Thermodynamics is a vital branch of physics and chemistry. It is concerned with the study of energy, the conversion of energy between different forms, and energy’s ability to do work.
Thermodynamics is concerned with the concepts of heat and temperature, as well as the interaction of heat and other forms of energy. The behaviour of these quantities is governed by the four laws of thermodynamics, which provide a quantitative description.
Definition: Chemical thermodynamics is the study of the interaction of heat and work with chemical reactions or physical state changes within the confines of thermodynamic laws. Chemical thermodynamics entails not only laboratory measurements of various thermodynamic properties, but also the application of mathematical methods to the study of chemical questions and process spontaneity. The first two laws of thermodynamics serve as the foundation for the structure of chemical thermodynamics. Four equations that are known as the “fundamental equations of Gibbs” can be derived from the first and second laws of thermodynamics. |
Thermodynamics Chemistry Questions with Solutions
Q1. Under what conditions the heat evolved or absorbed is equal to the internal energy change?
Answer. The heat evolved or absorbed is equal to the internal energy change at constant volume.
Q2. Why enthalpy of neutralization of HF is greater than 57.1 kJ mol–1?
Answer. This is due to the high hydration energy of fluoride ions.
Q3. Define a cyclic process.
Answer. A cyclic process is one in which the initial and final states are the same. It is a series of processes that end with the system in the same state in which it began.
The initial and final internal energies of a system are equal when it goes through a cyclic process.
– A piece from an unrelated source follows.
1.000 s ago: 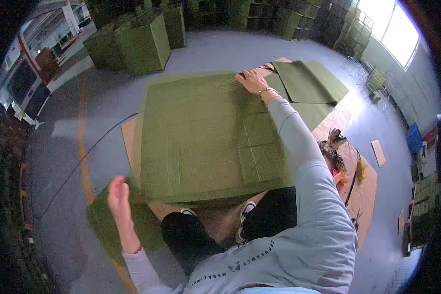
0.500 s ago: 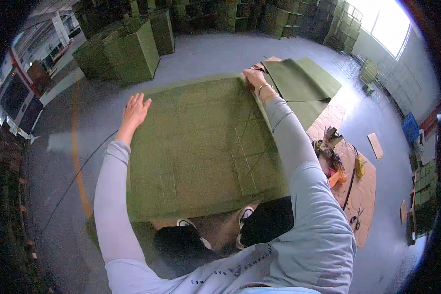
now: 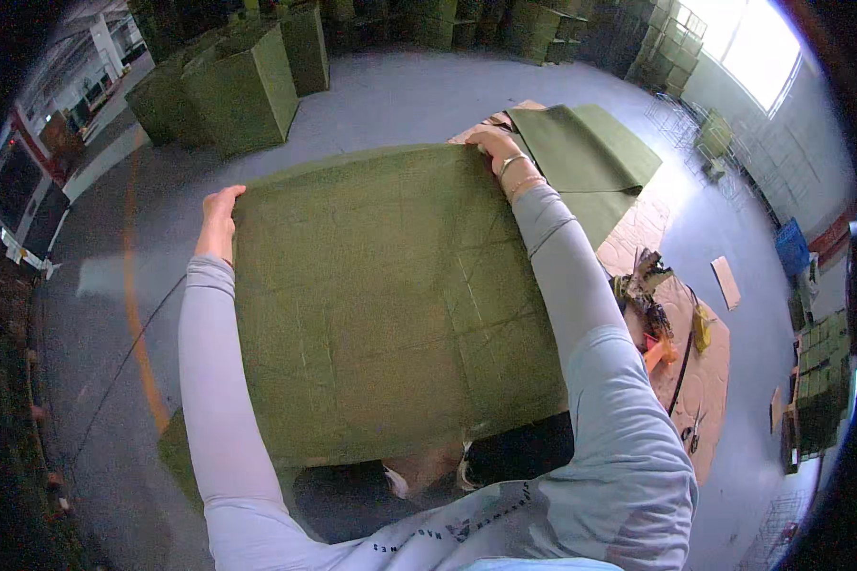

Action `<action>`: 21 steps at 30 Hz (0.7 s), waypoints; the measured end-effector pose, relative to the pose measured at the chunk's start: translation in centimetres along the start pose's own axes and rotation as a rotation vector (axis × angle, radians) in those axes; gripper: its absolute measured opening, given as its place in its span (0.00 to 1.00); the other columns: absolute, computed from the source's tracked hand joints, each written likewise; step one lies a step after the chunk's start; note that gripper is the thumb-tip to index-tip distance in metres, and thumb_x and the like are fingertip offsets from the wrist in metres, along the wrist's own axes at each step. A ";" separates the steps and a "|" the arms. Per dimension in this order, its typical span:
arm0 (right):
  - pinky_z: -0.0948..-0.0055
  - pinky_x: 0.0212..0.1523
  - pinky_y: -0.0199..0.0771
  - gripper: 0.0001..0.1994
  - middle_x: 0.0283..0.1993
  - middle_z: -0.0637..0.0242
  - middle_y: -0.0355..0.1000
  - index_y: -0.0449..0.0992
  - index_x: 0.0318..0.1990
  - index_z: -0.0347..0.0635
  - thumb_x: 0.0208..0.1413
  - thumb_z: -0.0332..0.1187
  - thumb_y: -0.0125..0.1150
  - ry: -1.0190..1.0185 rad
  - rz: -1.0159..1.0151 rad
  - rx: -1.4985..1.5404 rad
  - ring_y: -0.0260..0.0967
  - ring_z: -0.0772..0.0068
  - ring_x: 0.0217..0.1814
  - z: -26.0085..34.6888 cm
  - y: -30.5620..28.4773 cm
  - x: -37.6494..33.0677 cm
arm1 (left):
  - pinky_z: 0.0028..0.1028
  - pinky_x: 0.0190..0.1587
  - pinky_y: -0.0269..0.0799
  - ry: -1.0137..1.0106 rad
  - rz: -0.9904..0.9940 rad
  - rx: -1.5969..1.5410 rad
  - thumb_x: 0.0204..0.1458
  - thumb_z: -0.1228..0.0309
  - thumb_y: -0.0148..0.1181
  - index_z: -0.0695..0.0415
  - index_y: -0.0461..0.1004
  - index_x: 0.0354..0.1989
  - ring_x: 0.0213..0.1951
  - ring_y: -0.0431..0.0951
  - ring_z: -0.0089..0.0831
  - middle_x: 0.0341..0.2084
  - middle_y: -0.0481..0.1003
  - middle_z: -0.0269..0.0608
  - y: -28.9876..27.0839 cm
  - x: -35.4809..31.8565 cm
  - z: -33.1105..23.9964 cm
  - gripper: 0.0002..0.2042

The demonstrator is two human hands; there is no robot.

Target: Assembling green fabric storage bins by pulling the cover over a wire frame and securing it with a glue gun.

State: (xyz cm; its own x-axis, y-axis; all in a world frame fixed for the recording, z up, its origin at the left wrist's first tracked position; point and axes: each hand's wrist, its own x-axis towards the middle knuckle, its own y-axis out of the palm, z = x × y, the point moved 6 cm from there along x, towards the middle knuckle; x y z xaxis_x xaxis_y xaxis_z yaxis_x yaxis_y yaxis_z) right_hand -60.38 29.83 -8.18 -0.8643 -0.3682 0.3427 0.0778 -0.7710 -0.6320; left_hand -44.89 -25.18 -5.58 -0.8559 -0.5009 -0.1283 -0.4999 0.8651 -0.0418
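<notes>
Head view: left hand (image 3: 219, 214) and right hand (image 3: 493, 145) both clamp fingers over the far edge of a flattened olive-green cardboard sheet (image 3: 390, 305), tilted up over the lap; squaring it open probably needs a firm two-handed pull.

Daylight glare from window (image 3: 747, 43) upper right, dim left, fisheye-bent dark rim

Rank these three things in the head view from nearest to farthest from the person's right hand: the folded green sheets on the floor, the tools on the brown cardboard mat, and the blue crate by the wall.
From the right hand:
1. Folded green sheets, just to its right on the floor.
2. Tools on the brown cardboard mat, lower right.
3. Blue crate, far right by the wall.
</notes>
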 end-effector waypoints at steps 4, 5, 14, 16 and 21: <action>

As a result, in any cyclic process, the internal energy change is zero.
Q4. Name two intensive and extensive properties of a system.
Answer. The intensive and extensive properties are as follows:
Intensive properties: Viscosity, refractive index.
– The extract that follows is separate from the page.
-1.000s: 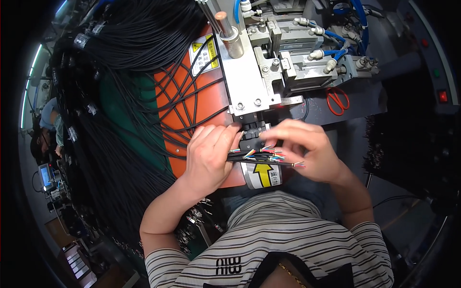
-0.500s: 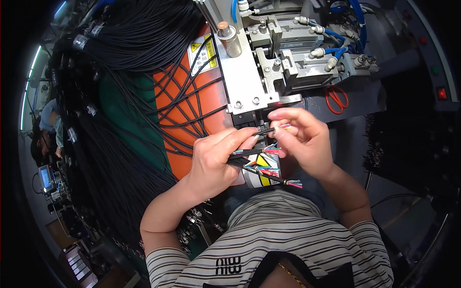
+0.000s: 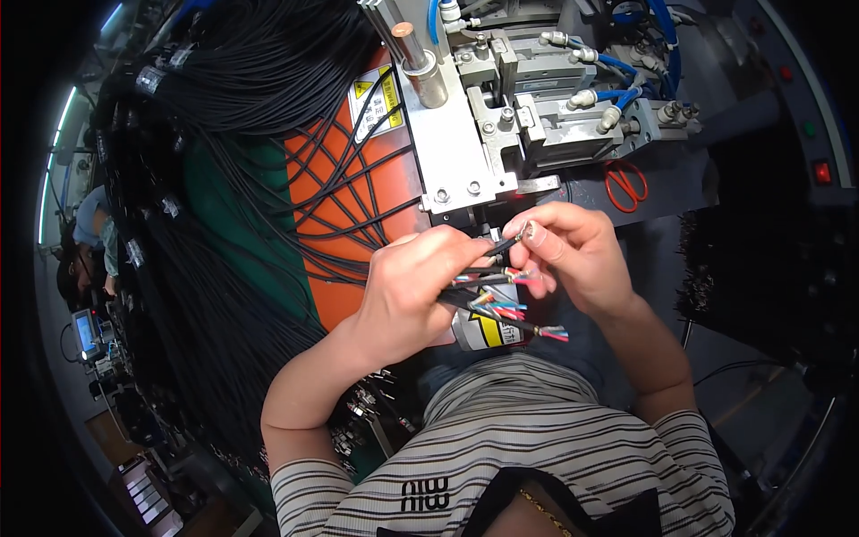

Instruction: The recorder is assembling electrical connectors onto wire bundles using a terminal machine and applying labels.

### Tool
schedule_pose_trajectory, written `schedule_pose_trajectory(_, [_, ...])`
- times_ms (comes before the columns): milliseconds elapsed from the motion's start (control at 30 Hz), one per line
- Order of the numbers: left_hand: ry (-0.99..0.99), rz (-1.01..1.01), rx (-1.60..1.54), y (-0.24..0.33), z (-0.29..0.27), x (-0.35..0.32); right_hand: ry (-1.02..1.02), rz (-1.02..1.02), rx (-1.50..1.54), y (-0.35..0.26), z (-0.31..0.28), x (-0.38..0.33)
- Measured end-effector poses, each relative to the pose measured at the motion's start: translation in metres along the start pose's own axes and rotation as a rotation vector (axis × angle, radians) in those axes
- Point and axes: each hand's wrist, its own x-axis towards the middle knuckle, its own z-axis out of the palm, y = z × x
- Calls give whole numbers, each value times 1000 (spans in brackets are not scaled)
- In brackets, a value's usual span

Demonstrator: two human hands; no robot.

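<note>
My left hand (image 3: 407, 286) is closed around several black cables (image 3: 497, 324), whose stripped ends stick out to the right. Thin red, blue and white wires (image 3: 510, 311) fan out of those ends. One black cable (image 3: 506, 244) points up and right from the left fingertips. At its tip my right hand (image 3: 573, 255) pinches with thumb and forefinger; the wires there are mostly hidden by the fingers. Both hands are just in front of a metal clamping machine (image 3: 461, 170). Under the cables shows a yellow and white label (image 3: 492, 333).
Long bundles of black cables (image 3: 206, 295) cover the left side, over an orange surface (image 3: 344, 215) and a green one. Pneumatic cylinders (image 3: 573, 134) with blue hoses stand behind the hands. Red-handled scissors (image 3: 626, 185) lie at the right. Another person (image 3: 89, 224) is at far left.
The right fingers have closed over the wires at the cable's tip, which were showing before. The left hand has turned slightly, and the upper cable now tilts up more. The machine's copper-topped rod stands higher.
</note>
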Motion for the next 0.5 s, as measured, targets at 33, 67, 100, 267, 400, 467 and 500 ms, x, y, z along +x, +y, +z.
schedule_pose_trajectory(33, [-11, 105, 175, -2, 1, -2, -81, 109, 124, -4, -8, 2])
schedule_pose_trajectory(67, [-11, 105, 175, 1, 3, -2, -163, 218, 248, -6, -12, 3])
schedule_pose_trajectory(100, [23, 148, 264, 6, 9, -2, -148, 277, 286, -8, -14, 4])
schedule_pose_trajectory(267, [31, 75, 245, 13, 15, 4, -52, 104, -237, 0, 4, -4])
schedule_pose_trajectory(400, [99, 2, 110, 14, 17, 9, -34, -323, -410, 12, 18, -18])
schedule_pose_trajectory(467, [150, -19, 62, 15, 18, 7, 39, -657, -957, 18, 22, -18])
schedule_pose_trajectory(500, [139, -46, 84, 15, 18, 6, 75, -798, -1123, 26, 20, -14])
Extensive properties: Mass, volume, heat capacity, etc.
Q5. Which of the following statements is correct?
- The presence of reacting species in a covered beaker is an example of an open system.
- There is an exchange of energy as well as a matter between the system and the surroundings in a closed system.
- The presence of reactants in a closed vessel made up of copper is an example of a closed system.
- The presence of reactants in a thermos flask or any other closed insulated vessel is an example of a closed system.
Correct Answer: (c) The presence of reactants in a closed vessel made up of copper is an example of a closed system.
Explanation: There is no exchange of matter in a closed system (for example, the presence of reactants in a closed vessel made of conducting material, such as copper), but there is an exchange of energy between the system and its surroundings.
Q6. What are the applications of Hess’s Law of constant heat summation?
Answer. Hess’s law is used-
- To calculate the heat of formation, combustion, neutralisation, ionisation, and other processes.
- Determine the enthalpies of the reactants and products.
- Calculate the bond enthalpies.
- Calculate the lattice energies of crystalline solids.
Q7. What are heat capacities at constant volume and constant pressure? What is the relationship between them?
Answer. Heat capacity at constant volume (Cv): The amount of heat supplied to a system to raise its temperature by one degree Celsius while keeping the volume of the system constant is referred to as its heat capacity at constant volume (Cv).
Heat capacity at constant pressure (Cp): The amount of heat supplied to a system to raise its temperature by one degree Celsius while keeping the external pressure constant is referred to as its heat capacity at constant pressure (Cp).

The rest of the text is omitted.